Joe is yelling at the trees again.
i am about to cut my stepbrother's hair into a mohawk with the same clippers i use to trim my pubes. god is so on my side today.
now were playing what girl doesnt belong in the picture of girls in bikinis.
Do your friends by chance have our inflatable deer head?
Nevermind, it's in the dryer.
New York to be Host to America’s Biggest Singles Event
I just want to jump into a ballpool of dicks now.
I taped a pair of scissors and a coupon for a waxing on the door. He gets to choose.
We have such limited time together he literally sends me text messages that are like "I sent my roommates on an impossible quest, we have 15 minutes." it's that bad.
He wanted me to blow him while he did curls and looked at himself in the mirror. Not sure if gay or ego maniac.
Sorry I disappeared. Do you hate me?
Not at all, did you not hear me clapping outside your car on our way out?
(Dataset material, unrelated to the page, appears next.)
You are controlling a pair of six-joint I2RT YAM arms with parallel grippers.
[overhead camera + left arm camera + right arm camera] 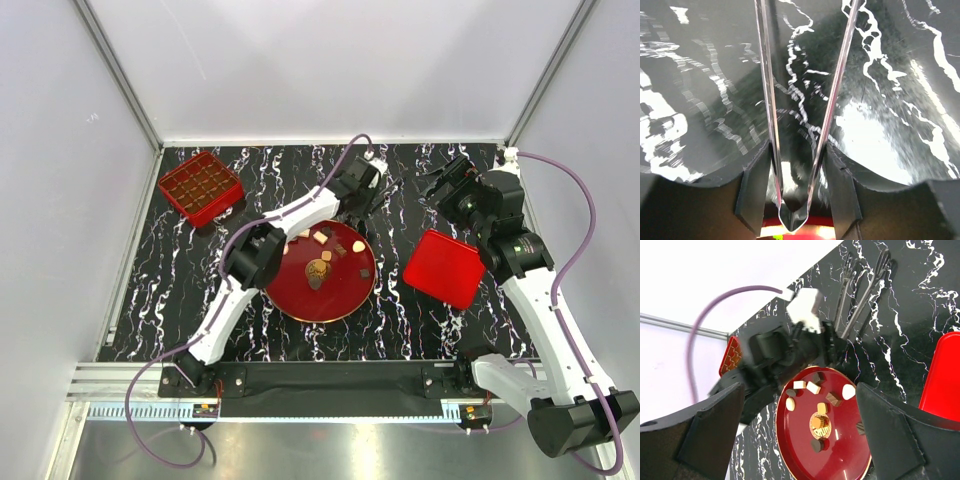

Kylie Jenner Wasn’t in the Kardashian X-Mas Cards & the Internet is Losing it
i went out at 5pm and cant remember anything until 3am...i was at the bus stop parking lot running around doing the Arrested Development chicken calls.
If you think eating a bowl of leftover stuffing and drinking champagne from the bottle in dirty sweats at 9am is sexy... Then yeah, I'm your girl.
I got stabbed with a couple of chip crumbs during sex Saturday. Further proof I need to stop eating snacks in bed
I want to ride his face like a jet ski
If that guy asks u bout me, I said my name is Jenelle, from CT, I'm a cat behiavor consultant and I'm 29. Back my story up
So you think Jesus would be proud of me for walking of shame into my apartment 10 minutes before I told my parents I'd be over for Easter?